I’d do anything, Hawke almost says, and wonders if she means it.
She affects her usual easy smile, and settles on, “So long as you promise never to make me ask him out again.”
Aveline lets out a small, breathless chuckle. “It’s a deal.”
A part of Hawke had begun to wonder whether perhaps she’d feel better once she finally got it all out in the open. Surely it would be better to speak her wretched heart than to continue on the way she has been, tying herself up into knots to aid in the creation of something that frankly turns her stomach on the best of days. Surely it would be better to tell the plain and honest truth and be done with it, for better or for worse, than to die never really knowing.
She was mistaken.
Indeed, the only thing worse than hearing herself finally giving voice to the horrible truth of her tragic affection is the howling silence that follows. Two stern faces, one significantly more stunned than the other, peer back at her as though she is some sort of wild, rabid animal, which is exactly how she feels.
“Hawke…” Aveline begins.
It is unbearable. “Sorry,” she holds up her hands sharply. “Sorry, just…forget all of that. Forget everything, just…I’m sorry.”

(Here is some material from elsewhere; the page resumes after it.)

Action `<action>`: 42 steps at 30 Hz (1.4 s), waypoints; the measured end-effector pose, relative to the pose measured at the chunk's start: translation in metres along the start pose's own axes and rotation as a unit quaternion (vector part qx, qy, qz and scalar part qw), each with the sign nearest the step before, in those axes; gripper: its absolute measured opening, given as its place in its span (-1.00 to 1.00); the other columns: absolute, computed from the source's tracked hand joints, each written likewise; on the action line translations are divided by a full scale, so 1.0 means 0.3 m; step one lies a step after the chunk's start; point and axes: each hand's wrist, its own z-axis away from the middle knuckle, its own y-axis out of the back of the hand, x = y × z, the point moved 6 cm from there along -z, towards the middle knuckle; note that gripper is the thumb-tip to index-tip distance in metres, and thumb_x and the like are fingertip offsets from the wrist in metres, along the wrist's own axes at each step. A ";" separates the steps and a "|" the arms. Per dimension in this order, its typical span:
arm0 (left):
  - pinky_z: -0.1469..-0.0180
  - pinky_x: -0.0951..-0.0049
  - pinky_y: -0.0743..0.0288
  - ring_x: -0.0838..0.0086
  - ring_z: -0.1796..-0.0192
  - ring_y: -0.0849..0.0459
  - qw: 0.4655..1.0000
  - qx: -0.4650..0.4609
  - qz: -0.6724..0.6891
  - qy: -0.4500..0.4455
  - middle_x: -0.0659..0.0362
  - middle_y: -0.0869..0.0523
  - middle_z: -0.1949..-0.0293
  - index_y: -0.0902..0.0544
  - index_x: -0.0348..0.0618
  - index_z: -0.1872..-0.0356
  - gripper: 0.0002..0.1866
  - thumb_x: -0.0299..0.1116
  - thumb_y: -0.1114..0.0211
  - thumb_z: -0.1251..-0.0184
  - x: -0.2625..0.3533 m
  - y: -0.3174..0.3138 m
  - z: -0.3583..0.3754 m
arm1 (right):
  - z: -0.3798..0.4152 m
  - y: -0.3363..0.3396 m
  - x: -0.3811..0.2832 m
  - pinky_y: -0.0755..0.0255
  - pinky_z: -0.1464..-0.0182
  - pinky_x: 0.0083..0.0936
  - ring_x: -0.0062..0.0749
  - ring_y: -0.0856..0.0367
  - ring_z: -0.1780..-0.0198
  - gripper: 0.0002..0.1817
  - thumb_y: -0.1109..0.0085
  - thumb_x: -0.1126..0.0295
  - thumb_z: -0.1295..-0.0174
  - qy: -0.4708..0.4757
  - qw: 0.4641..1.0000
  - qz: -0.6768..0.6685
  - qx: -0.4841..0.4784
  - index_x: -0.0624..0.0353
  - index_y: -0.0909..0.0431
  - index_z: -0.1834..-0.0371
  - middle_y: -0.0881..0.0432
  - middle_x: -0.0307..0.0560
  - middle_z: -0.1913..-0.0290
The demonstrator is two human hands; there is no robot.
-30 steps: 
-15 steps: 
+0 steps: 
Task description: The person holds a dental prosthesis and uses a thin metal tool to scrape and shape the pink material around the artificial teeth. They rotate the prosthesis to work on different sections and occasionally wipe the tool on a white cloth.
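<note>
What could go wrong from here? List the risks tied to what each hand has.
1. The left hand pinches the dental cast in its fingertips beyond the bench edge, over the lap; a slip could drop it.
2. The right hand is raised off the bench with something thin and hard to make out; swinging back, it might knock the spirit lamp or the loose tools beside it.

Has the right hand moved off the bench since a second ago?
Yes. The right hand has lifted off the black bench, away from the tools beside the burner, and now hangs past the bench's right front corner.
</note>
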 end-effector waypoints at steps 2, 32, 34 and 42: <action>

She jerks away from Aveline’s outstretched hand, and does her very best to leave slowly, with some tattered vestige of her dignity.
The Hanged Man is nearly empty. It’s late, probably. Or else really, really early. Hawke is distantly aware that she is exhausted, but the thought of sleep is laughable. She’s been here for…well, who knows how long, actually. Waiting for nothing. Waiting for something that will never happen. Waiting to be noticed, and praying no one would see her at all.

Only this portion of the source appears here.